■ What you are asked to do: Using the data beneath this instruction, retype only the lines from the one that contains "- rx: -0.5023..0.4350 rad" down to the one that contains "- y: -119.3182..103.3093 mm", both included, exactly as they appear.

■ Materials provided:
____________
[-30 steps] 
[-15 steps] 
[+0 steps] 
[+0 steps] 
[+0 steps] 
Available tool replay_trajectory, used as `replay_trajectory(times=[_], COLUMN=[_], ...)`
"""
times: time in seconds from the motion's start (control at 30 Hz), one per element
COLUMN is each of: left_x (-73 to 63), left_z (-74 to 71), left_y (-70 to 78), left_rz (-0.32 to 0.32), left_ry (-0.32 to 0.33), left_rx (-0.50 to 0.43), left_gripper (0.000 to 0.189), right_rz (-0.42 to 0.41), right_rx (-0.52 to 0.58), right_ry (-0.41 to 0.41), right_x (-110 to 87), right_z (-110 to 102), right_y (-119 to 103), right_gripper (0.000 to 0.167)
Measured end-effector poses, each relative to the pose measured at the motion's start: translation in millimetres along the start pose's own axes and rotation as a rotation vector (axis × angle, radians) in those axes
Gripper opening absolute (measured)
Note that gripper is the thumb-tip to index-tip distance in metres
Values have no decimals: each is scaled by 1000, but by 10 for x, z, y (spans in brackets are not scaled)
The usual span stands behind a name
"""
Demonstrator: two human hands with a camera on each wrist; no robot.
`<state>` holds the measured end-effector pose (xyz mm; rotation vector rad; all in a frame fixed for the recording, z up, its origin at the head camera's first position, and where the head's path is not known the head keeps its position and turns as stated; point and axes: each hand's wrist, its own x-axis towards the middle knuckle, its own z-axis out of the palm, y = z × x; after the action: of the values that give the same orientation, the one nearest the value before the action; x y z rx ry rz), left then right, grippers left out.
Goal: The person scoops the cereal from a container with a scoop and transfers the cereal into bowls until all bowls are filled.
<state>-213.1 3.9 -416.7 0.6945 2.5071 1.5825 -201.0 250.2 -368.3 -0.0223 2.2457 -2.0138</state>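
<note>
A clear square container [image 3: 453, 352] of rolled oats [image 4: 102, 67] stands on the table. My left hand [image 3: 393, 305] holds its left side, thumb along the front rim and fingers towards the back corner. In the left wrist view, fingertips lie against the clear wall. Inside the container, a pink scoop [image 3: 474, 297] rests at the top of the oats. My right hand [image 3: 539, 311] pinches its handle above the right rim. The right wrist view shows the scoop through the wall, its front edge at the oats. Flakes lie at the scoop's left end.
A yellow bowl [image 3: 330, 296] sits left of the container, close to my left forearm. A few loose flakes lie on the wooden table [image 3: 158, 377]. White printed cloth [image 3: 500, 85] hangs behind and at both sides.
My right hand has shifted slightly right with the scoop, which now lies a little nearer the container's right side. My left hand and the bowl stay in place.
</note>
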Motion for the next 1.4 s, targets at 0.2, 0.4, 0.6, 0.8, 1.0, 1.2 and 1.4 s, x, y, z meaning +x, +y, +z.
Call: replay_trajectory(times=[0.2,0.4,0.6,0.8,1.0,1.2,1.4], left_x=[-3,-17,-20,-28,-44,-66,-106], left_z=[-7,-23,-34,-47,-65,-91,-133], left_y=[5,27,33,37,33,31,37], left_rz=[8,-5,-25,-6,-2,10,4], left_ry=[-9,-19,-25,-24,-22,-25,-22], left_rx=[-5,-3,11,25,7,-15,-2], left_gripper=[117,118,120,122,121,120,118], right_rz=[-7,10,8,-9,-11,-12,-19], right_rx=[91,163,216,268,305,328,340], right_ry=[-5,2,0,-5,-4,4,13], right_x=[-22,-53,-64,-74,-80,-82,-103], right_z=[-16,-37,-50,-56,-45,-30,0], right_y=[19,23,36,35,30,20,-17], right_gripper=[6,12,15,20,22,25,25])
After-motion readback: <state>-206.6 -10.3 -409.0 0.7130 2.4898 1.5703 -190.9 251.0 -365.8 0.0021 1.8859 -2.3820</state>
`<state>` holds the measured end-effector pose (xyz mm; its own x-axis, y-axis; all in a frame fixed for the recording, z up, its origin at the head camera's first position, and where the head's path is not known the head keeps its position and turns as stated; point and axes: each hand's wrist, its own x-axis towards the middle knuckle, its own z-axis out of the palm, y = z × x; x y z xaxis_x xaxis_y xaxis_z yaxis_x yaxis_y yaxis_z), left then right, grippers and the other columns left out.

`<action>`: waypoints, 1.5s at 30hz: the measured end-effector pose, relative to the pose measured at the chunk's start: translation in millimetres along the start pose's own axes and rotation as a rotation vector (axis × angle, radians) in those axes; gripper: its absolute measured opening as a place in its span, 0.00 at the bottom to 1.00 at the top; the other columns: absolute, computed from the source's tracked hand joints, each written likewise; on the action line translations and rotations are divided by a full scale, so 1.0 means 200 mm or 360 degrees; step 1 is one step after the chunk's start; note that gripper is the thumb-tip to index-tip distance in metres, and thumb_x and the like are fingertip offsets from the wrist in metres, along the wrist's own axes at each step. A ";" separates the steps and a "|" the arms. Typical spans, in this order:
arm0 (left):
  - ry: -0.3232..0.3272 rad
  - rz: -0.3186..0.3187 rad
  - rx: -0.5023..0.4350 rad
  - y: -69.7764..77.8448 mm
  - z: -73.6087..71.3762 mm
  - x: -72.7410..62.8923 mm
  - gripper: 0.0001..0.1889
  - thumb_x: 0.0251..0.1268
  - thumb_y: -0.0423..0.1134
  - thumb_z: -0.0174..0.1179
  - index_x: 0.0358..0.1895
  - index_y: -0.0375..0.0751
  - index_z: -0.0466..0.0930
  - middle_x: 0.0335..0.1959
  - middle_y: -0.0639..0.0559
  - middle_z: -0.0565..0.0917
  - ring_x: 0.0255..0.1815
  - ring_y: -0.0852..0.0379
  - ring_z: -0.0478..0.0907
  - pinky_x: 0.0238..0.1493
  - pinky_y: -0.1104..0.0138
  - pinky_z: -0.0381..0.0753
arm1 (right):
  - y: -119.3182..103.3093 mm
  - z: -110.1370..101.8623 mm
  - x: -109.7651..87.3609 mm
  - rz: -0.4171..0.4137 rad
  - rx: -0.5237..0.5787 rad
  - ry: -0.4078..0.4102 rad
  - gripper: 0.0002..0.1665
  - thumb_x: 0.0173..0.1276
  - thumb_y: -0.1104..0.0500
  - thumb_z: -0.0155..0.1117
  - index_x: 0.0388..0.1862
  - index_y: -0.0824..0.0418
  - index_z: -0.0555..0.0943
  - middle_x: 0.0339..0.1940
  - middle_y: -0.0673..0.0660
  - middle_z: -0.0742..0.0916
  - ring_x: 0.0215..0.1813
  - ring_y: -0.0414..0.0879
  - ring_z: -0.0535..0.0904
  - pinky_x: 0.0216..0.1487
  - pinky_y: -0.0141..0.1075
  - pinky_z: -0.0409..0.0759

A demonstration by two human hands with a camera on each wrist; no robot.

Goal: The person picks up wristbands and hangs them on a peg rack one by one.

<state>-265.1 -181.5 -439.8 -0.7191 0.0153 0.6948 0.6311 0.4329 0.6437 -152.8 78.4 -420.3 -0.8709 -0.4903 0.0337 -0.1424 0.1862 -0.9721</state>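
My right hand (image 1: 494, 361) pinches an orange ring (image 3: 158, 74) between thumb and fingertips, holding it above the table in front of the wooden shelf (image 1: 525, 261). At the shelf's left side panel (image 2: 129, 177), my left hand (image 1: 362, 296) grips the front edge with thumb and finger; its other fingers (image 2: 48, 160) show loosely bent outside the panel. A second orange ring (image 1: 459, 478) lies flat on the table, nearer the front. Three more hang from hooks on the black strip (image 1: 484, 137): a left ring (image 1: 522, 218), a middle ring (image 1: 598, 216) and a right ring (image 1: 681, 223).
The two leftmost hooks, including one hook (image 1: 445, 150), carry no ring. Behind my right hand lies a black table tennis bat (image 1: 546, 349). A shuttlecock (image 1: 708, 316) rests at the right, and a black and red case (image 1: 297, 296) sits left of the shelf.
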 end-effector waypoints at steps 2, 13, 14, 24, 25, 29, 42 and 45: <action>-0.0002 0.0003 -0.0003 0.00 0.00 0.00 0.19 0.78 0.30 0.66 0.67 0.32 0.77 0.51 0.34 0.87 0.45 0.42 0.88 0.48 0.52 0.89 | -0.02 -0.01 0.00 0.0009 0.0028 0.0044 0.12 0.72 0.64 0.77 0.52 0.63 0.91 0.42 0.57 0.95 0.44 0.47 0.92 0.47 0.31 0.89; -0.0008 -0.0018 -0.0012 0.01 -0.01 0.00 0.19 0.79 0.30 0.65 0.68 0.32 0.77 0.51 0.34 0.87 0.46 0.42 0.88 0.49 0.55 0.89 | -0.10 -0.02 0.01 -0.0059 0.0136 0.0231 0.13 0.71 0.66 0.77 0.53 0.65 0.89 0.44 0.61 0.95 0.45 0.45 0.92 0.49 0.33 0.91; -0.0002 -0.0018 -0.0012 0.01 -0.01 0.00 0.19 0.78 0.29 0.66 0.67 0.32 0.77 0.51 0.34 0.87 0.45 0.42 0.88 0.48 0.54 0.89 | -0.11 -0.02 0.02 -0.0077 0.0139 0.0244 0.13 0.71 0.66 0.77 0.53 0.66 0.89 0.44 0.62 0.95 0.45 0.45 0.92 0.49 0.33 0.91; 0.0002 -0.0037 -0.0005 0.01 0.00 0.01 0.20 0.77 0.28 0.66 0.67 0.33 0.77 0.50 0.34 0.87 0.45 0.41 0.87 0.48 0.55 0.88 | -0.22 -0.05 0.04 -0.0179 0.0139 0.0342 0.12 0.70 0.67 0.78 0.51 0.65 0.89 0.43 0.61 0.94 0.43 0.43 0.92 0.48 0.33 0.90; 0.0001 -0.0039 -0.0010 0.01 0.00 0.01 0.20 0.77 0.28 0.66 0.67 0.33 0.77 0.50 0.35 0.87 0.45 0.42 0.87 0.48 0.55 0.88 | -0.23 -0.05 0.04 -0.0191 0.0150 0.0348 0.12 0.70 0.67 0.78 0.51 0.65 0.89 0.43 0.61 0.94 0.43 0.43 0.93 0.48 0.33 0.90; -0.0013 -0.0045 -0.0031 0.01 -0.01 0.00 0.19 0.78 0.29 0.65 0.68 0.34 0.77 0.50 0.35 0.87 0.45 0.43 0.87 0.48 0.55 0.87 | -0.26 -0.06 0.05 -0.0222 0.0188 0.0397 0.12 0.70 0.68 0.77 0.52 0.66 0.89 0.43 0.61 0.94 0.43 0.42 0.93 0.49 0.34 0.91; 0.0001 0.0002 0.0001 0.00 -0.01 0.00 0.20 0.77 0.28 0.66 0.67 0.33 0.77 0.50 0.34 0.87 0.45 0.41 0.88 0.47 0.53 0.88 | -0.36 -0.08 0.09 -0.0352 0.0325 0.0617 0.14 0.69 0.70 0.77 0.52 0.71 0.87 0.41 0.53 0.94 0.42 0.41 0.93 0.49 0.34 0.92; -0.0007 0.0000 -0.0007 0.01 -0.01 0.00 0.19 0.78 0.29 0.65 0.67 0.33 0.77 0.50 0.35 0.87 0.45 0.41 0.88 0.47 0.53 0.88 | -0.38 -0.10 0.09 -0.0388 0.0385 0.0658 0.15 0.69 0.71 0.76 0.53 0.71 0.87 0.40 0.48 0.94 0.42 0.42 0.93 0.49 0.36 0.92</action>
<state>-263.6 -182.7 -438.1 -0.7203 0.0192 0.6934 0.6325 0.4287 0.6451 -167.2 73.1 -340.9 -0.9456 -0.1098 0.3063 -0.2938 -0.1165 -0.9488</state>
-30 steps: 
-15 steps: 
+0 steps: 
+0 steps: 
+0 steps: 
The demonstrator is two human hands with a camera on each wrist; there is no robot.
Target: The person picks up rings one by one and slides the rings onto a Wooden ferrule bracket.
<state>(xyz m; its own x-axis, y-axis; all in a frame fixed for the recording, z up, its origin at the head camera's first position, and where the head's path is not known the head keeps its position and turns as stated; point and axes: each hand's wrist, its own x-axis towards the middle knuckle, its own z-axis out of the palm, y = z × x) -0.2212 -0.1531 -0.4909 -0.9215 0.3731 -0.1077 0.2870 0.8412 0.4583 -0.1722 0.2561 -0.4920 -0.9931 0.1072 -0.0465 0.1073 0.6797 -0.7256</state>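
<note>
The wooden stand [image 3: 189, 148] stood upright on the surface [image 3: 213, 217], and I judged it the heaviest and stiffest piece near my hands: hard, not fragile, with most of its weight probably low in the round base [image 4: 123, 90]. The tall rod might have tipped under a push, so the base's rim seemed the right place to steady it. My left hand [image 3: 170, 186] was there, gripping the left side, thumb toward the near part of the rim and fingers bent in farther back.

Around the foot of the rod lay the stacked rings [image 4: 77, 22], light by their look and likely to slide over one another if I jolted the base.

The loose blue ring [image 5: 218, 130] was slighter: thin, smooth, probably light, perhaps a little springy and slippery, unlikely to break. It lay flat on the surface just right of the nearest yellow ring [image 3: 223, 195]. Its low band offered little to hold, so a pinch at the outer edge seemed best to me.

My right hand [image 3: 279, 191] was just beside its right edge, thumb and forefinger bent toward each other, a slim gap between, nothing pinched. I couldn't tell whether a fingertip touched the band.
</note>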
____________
■ Result:
  - rx: -0.5023..0.4350 rad
  - y: -69.7764..77.8448 mm
  - z: -73.6087..71.3762 mm
  - x: -72.7410..62.8923 mm
  - gripper: 0.0001..0.1889
  - thumb_x: 0.0251..0.1268
  - thumb_y: -0.0423..0.1134
  - thumb_z: -0.0174..0.1179
  - index_x: 0.0358..0.1895
  - index_y: -0.0375..0.0751
  - index_z: -0.0466..0.0930
  - middle_x: 0.0335..0.1959
  - middle_y: -0.0639..0.0559
  - middle_z: -0.0565..0.0917
  - ring_x: 0.0255..0.1815
  - ring_y: -0.0852..0.0379
  - ring_z: -0.0478..0.0907
  - pinky_x: 0.0238..0.1493
  - pinky_y: -0.1104..0.0138
  - pinky_z: -0.0381..0.0753
arm1 (right):
  - y: -119.3182..103.3093 mm

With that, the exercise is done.